What the task asks.
Look through the data below and extract, unchanged, the lines from the one that contains "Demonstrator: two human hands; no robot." to the one that contains "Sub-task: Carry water", both included.

____ Records for this task

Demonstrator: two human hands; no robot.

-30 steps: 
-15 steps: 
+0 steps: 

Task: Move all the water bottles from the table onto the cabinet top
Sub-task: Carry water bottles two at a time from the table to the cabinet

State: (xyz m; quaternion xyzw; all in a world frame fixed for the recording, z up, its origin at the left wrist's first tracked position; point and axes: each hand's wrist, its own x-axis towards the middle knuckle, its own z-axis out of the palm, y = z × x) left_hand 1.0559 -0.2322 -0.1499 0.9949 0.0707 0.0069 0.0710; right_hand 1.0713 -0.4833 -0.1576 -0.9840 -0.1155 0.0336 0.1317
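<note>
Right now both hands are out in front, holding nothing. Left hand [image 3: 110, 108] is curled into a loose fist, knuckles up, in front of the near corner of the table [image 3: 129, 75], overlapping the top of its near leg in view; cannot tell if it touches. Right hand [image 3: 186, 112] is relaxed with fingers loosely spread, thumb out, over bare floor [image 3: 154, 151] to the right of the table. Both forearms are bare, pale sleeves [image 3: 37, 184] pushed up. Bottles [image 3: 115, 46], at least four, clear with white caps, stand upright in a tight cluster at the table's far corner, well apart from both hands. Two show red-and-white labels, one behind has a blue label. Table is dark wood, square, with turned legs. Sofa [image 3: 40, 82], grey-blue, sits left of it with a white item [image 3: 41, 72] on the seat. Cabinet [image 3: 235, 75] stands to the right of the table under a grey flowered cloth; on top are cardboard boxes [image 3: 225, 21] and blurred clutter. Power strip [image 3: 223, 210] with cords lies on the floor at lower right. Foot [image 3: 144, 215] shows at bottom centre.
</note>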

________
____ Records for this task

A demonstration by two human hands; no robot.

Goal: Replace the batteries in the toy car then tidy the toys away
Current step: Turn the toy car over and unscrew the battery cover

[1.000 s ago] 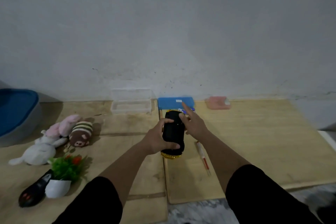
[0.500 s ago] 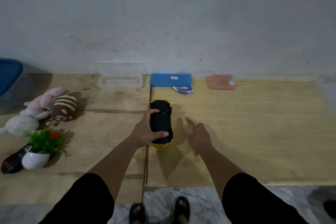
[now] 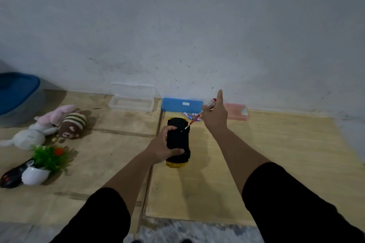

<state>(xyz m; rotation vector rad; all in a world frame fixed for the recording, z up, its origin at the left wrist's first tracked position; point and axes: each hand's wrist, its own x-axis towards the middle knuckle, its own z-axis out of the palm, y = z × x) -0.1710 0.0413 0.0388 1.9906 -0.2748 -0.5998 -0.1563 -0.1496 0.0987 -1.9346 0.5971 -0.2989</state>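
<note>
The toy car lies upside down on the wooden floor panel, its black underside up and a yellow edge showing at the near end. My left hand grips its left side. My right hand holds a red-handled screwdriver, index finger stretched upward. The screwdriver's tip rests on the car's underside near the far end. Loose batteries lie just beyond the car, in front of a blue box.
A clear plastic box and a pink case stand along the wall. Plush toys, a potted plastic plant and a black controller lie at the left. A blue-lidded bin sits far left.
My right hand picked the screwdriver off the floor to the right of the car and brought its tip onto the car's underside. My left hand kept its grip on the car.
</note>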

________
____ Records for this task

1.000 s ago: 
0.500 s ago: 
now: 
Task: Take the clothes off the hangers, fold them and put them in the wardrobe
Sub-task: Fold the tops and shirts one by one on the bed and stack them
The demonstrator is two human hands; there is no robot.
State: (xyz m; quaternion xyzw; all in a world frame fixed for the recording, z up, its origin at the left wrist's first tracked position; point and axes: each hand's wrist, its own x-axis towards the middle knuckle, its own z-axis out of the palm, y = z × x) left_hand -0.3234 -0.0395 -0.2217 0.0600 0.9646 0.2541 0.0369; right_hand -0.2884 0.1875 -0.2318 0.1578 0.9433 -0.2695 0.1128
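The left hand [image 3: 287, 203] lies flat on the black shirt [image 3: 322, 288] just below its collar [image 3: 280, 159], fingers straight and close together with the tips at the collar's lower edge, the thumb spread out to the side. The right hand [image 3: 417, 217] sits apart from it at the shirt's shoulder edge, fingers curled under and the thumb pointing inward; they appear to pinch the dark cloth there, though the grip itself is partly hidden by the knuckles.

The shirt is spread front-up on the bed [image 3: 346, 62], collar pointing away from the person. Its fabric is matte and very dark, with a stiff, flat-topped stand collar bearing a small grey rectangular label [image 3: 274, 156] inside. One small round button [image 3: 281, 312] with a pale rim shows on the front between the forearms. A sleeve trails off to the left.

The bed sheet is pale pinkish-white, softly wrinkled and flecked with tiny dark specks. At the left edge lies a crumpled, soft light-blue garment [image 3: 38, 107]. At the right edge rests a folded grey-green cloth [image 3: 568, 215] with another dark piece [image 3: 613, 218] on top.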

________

Exercise result.
Demonstrator: two human hands; no robot.

-30 steps: 
-15 steps: 
+0 steps: 

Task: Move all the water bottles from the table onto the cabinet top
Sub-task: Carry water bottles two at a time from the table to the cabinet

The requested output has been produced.